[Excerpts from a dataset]
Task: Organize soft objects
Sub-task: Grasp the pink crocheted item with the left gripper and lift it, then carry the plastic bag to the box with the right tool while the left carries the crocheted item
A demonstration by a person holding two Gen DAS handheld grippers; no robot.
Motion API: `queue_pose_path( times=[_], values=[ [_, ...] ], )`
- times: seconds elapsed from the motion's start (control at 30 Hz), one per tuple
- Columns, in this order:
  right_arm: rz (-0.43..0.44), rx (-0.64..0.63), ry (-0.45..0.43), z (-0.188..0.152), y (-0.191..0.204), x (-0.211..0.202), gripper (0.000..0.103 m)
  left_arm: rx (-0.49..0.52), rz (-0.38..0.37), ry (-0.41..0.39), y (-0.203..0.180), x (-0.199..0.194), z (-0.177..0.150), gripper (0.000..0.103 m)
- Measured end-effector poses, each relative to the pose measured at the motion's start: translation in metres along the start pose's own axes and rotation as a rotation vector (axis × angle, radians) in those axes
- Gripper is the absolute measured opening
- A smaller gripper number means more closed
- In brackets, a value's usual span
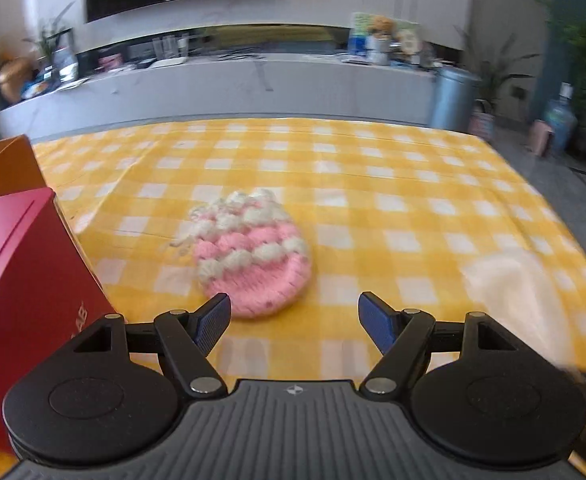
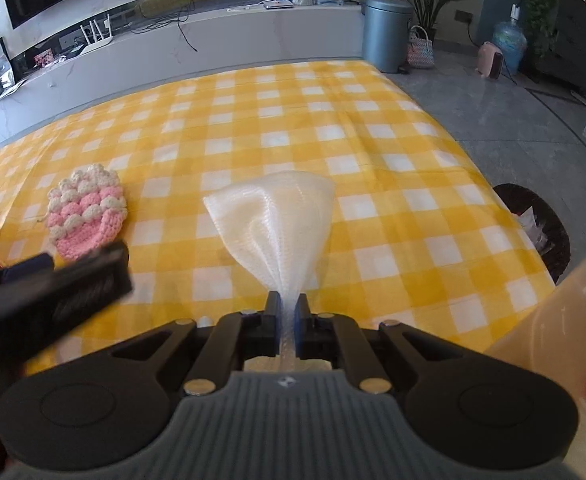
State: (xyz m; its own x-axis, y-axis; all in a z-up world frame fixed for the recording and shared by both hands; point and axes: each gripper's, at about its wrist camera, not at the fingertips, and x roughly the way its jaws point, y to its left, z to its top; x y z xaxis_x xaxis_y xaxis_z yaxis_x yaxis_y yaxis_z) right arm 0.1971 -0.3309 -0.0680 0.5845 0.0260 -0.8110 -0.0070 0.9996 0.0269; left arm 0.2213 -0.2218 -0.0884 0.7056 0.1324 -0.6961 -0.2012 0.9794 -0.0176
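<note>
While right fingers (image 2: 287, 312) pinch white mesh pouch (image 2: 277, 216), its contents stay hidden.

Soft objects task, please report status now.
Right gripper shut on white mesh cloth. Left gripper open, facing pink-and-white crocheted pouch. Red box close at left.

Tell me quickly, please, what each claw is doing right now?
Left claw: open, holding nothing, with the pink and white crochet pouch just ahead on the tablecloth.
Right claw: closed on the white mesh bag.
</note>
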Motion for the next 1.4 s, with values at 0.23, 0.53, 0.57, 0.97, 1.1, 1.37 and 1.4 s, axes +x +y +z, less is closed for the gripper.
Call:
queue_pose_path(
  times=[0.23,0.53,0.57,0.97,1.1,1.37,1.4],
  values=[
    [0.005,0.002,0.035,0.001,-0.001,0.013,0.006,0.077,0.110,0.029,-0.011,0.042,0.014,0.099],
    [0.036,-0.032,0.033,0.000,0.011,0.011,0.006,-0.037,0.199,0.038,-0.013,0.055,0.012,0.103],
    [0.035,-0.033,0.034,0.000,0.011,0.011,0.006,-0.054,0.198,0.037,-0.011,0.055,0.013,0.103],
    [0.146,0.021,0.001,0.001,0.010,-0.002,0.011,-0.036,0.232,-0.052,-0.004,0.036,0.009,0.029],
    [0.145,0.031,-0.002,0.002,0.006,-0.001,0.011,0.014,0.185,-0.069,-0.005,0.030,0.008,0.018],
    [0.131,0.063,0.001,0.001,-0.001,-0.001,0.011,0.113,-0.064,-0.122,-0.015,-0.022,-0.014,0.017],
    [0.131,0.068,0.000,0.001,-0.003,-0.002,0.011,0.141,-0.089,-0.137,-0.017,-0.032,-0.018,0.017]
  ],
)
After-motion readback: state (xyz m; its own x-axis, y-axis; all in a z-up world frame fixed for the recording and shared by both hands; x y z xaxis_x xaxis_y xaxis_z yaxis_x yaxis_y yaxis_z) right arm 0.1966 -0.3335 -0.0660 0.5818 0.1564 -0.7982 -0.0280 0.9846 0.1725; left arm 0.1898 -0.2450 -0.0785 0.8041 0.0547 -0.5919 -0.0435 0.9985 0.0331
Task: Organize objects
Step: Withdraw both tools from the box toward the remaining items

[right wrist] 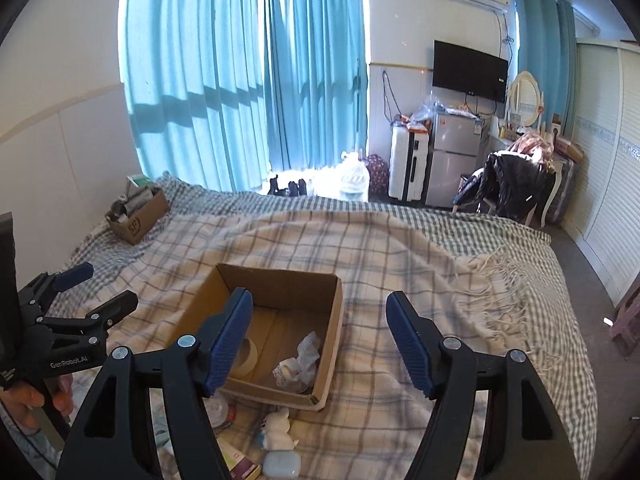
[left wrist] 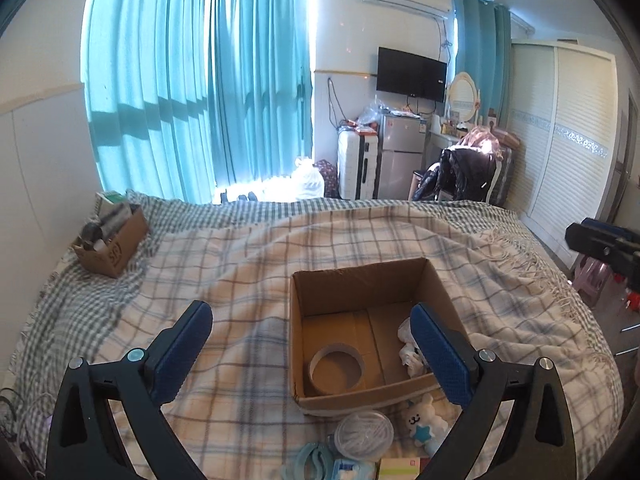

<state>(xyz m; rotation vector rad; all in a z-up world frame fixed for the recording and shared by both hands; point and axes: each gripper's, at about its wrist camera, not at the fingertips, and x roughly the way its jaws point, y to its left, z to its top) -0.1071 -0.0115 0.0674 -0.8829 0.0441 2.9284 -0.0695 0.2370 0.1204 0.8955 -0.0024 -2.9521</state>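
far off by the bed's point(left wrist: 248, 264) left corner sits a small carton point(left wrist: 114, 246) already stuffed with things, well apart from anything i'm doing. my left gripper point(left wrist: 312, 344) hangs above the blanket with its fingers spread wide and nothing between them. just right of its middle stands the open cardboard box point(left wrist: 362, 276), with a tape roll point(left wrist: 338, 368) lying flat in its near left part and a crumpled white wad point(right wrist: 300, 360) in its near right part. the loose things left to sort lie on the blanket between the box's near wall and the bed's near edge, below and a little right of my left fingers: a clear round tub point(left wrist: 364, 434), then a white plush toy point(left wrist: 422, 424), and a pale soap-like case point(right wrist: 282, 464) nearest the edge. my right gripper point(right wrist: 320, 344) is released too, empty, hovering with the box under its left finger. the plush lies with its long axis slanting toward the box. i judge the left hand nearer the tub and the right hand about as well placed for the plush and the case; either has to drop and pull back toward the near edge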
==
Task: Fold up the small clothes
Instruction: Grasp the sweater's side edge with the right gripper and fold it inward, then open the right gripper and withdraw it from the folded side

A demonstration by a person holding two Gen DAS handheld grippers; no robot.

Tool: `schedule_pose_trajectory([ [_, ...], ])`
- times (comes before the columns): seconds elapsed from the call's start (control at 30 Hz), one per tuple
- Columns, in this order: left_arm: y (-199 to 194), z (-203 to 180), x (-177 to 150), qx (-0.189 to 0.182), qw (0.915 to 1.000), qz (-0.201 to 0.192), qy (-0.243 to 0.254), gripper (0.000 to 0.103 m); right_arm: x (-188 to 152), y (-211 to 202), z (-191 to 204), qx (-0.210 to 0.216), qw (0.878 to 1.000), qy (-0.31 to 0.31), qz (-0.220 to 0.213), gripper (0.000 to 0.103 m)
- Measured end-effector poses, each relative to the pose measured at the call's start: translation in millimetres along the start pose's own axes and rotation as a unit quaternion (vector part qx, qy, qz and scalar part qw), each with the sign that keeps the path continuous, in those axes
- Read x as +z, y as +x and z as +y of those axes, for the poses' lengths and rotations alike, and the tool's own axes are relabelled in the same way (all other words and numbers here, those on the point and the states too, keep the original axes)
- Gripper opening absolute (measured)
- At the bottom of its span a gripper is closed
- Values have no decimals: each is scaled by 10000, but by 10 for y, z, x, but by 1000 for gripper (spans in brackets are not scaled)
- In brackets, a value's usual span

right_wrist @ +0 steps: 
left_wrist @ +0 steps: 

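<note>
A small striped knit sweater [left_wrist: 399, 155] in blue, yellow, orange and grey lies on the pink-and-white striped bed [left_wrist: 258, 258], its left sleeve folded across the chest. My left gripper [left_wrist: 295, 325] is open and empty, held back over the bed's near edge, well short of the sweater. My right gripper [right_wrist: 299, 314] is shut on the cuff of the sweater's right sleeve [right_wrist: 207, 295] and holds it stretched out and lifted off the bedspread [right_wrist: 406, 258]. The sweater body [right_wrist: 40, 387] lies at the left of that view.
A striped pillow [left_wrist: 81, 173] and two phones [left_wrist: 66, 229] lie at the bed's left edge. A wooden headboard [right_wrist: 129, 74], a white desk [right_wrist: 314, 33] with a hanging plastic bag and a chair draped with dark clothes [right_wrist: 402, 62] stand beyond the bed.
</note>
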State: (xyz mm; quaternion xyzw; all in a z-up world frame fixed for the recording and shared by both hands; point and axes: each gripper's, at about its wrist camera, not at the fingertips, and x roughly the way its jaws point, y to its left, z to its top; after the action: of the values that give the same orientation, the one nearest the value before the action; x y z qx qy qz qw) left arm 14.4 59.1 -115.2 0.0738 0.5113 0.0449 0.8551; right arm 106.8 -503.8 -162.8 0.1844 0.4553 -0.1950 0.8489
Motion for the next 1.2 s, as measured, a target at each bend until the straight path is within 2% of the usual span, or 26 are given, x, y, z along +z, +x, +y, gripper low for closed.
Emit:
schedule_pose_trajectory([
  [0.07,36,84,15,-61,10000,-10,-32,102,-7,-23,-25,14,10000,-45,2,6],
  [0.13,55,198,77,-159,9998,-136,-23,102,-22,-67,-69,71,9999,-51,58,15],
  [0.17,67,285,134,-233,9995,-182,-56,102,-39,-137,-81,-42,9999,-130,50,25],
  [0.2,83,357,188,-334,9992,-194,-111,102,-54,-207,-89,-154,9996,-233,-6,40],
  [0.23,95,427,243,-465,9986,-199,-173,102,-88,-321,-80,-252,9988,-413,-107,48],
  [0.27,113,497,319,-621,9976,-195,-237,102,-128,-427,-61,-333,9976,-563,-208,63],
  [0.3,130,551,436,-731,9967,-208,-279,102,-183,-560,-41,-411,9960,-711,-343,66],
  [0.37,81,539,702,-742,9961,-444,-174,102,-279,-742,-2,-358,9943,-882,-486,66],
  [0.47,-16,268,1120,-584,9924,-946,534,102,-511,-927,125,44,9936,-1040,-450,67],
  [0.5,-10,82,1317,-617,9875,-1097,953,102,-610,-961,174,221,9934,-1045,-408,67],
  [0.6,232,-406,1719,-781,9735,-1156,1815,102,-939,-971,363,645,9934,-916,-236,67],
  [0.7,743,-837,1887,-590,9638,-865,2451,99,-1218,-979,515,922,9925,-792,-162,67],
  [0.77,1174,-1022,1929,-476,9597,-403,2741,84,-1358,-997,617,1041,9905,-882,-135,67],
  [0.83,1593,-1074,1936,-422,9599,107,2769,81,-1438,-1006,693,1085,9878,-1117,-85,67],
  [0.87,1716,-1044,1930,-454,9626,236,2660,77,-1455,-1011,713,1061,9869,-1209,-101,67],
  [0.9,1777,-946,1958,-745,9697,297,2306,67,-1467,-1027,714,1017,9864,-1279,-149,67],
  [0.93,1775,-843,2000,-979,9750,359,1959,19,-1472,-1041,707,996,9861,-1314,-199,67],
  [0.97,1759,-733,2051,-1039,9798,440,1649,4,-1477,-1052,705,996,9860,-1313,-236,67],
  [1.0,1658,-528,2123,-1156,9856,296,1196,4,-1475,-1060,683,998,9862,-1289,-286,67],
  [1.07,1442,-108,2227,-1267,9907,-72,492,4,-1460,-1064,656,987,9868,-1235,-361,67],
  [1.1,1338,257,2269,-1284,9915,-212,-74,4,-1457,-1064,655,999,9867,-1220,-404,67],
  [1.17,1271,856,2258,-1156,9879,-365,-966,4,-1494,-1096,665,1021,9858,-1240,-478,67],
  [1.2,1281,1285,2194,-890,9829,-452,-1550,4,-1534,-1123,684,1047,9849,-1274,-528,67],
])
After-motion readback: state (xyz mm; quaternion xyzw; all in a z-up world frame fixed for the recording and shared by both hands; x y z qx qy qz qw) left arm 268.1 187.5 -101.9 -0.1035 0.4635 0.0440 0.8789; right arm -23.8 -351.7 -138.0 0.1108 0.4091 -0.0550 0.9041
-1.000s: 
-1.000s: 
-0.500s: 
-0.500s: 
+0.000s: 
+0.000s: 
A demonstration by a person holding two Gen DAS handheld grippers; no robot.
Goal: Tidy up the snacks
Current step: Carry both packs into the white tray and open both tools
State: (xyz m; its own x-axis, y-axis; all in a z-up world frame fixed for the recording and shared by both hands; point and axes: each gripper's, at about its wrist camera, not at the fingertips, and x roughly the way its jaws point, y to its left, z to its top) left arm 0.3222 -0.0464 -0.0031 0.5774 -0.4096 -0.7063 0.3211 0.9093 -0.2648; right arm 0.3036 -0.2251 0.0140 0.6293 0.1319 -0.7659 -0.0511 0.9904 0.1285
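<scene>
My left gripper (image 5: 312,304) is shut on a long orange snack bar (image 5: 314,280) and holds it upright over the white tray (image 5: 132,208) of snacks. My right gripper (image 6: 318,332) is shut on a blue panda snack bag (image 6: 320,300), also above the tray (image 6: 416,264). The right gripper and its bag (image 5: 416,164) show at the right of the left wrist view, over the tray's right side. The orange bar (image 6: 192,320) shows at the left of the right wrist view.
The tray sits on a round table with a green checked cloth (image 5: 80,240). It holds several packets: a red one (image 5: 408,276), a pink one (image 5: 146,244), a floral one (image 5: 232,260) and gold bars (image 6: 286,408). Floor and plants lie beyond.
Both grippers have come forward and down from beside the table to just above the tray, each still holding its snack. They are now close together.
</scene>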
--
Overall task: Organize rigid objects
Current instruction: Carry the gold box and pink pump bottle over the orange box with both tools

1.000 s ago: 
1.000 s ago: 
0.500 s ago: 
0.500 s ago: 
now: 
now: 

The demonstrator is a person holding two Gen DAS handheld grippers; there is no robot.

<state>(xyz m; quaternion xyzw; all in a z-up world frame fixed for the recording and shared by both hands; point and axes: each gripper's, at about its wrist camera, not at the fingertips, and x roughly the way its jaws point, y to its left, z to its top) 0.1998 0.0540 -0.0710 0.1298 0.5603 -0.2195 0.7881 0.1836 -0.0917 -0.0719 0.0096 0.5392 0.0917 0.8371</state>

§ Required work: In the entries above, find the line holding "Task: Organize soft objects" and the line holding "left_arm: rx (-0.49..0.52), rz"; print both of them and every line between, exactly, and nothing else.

§ Result for this task:
Task: Organize soft objects
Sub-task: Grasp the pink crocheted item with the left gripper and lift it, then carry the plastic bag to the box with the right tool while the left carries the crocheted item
A demonstration by a person holding two Gen DAS handheld grippers; no robot.
Motion API: `queue_pose_path( times=[_], values=[ [_, ...] ], )`
- times: seconds elapsed from the motion's start (control at 30 Hz), one per tuple
- Columns, in this order:
  right_arm: rz (-0.43..0.44), rx (-0.64..0.63), ry (-0.45..0.43), z (-0.188..0.152), y (-0.191..0.204), x (-0.211..0.202), gripper (0.000..0.103 m)
  left_arm: rx (-0.49..0.52), rz (-0.38..0.37), ry (-0.41..0.39), y (-0.203..0.180), x (-0.199..0.194), z (-0.177..0.150), gripper (0.000..0.103 m)

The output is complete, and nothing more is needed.